É inusitado que um documentário sobre a ditadura militar no Brasil seja descrito como uma história de amor. Ainda assim, é dessa forma que a documentarista, pesquisadora e produtora audiovisual Beth Formaggini descreve o próprio trabalho. O filme conta a história de Cláudio Guerra – ex-delegado do Departamento da Ordem Política e Social (Dops) do Espírito Santo e ex-agente do Serviço Nacional de Informações (SNI).
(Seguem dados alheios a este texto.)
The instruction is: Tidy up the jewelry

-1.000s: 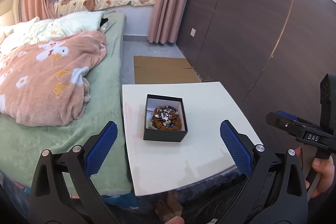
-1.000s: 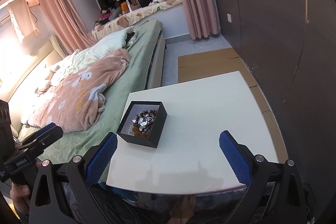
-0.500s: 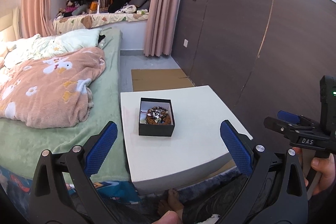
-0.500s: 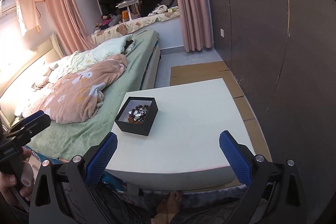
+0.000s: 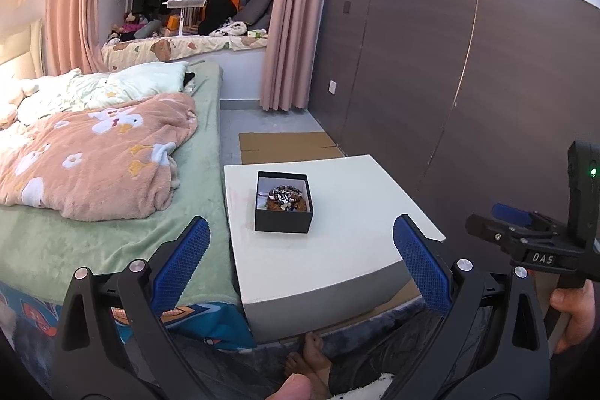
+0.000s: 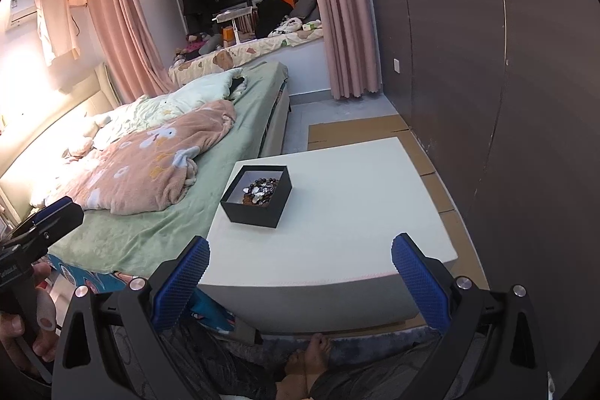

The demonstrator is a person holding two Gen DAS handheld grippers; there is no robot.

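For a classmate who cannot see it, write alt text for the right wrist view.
A black box of beaded jewelry sits on a white table beside a bed with a pink floral blanket. The right claw hangs open before the table's near edge, holding nothing.

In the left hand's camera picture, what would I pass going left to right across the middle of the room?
Pink flowered blanket on the green bed → black jewelry box on the white table → dark wall panels → right gripper.
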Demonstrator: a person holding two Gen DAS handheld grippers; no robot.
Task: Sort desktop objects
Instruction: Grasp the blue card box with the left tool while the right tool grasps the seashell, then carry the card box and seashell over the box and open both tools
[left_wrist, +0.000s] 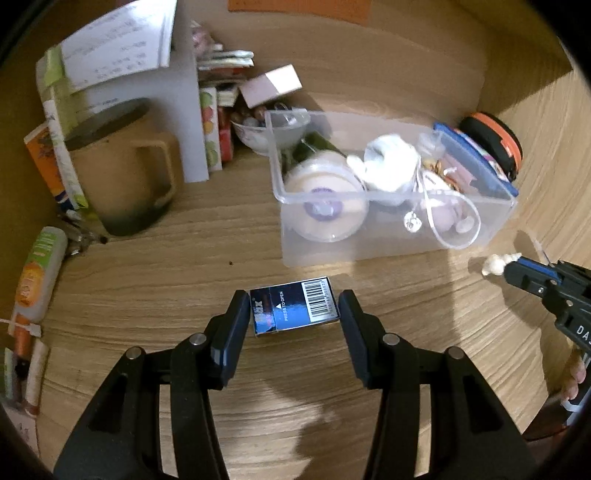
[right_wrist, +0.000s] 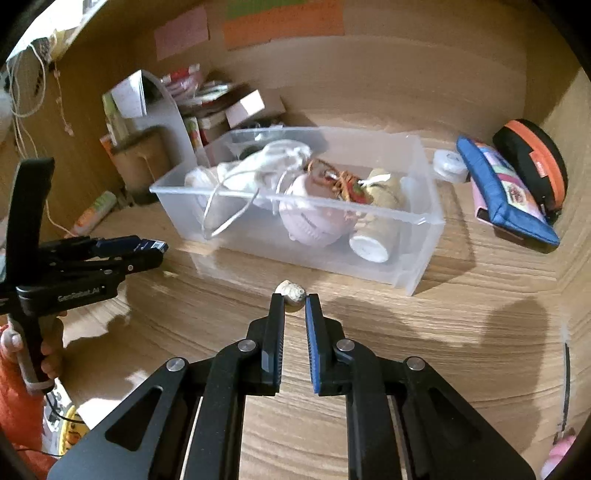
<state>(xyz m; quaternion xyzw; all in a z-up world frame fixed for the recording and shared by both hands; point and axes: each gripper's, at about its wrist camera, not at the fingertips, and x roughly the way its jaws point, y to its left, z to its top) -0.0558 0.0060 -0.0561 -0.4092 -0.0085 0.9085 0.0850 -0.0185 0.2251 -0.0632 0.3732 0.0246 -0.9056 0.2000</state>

Conhecido como Pastor Cláudio, nome que deu origem ao título do documentário, o agora bispo evangélico descreve com detalhes o trabalho que exerceu durante os anos de ditadura, em especial na “Operação Radar” (1973-1976). Entre as funções como delegado do Dops, estava a de descartar corpos de torturados e desaparecidos políticos. Um dos métodos que o atual pastor contou ter utilizado foi a incineração.
Os detalhes vieram à tona em uma sala escura, lotada por quatro câmeras e um projetor. A entrevista para o documentário foi filmada e dirigida por Beth, porém conduzida por um pesquisador com experiência em tratamentos relacionados às vítimas de violência, sejam elas físicas ou psicológicas, especialista na escuta de pessoas, o psicólogo Eduardo Passos. Durante quatro horas, Cláudio Guerra relembrou os tempos do regime militar, revelou o paradeiro de vítimas da ditadura e disse ter encarado alguns dos fantasmas que o acompanham há mais de 40 anos.
Mas afinal: por que uma história de amor?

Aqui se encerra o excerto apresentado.